Generating a custom private key and SSL certificate

The SMU already contains a default private key from which a CSR can be generated. Default values include:
  • Common name (CN) uses the SMU host name, but other values are static (for example: OU=., O=Hitachi, L=San Jose, ST=CA, C=US)
  • Valid for 3,650 days (10 years)
  • Key length of 2,048 bits

From the SMU CLI, enter cert-showall.sh to display these default certificate values.

NoteSee the Hitachi Unified Storage File Module System Access Guide for directions on how to access the SMU CLI.

To generate a custom private key using other values:

Procedure

  1. SSH in to the SMU as the user manager, enter su- and enter the root password.

  2. Enter cert-gencustom.sh

  3. Enter the requested information as the prompts appear (pressing Enter accepts the default).

    • Organizational Unit (OU)
    • Organization (O)
    • Location (L)
    • State (ST)
    • Country (C)
    • Valid Period (in days)
    • Key Size (for example: 1024, 2048 – the key length must be divisible by 64)
    After the system confirms the input, it generates a new private key and self-signed certificate.
  4. Restart the web server when prompted so that it can start to use the new SSL certificate.

  5. Close and restart any browsers that are connected to the SMU.

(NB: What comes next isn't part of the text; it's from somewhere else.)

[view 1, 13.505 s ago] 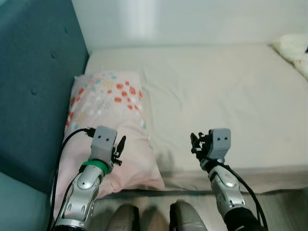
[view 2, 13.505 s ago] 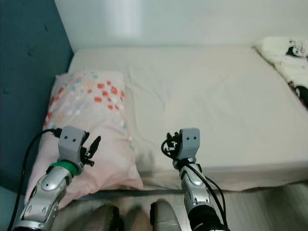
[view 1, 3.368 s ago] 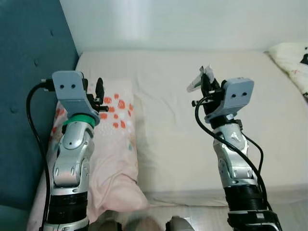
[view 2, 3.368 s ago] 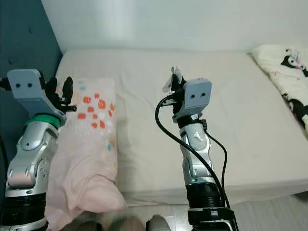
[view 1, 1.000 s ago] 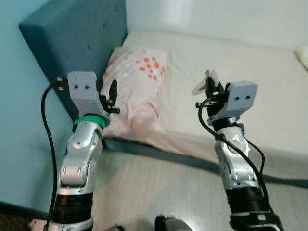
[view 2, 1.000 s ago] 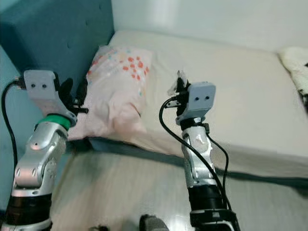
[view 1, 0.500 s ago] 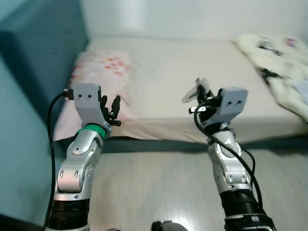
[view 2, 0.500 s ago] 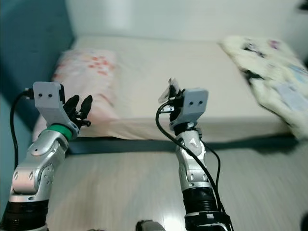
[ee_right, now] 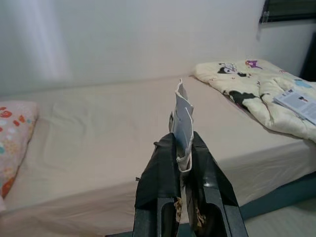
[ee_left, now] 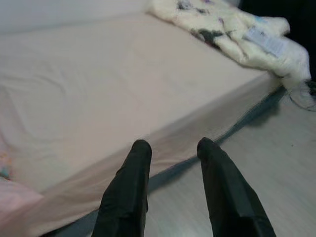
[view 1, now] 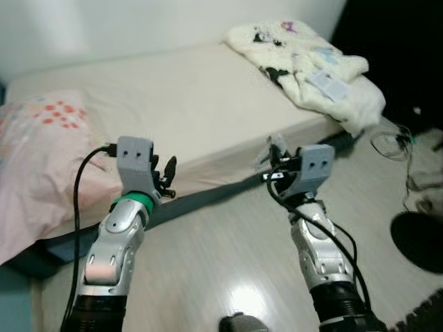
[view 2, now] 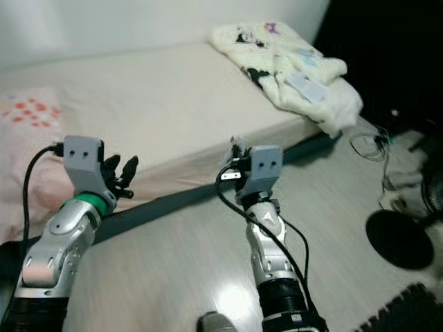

    Restarting the browser is required to purge the browser of any previously negotiated SSL session values. When logging into SMU after restarting the browser, the new SSL certificate will be provided.
  6. To back up the private key and certificate, navigate to Home SMU Administration SMU Backup and Restore, then click Backup, and save the resulting zip file to a safe and secure location.

    The zip file contains a full backup of the SMU’s configuration. The smu.keystore file within the zip file contains the SMU’s private key.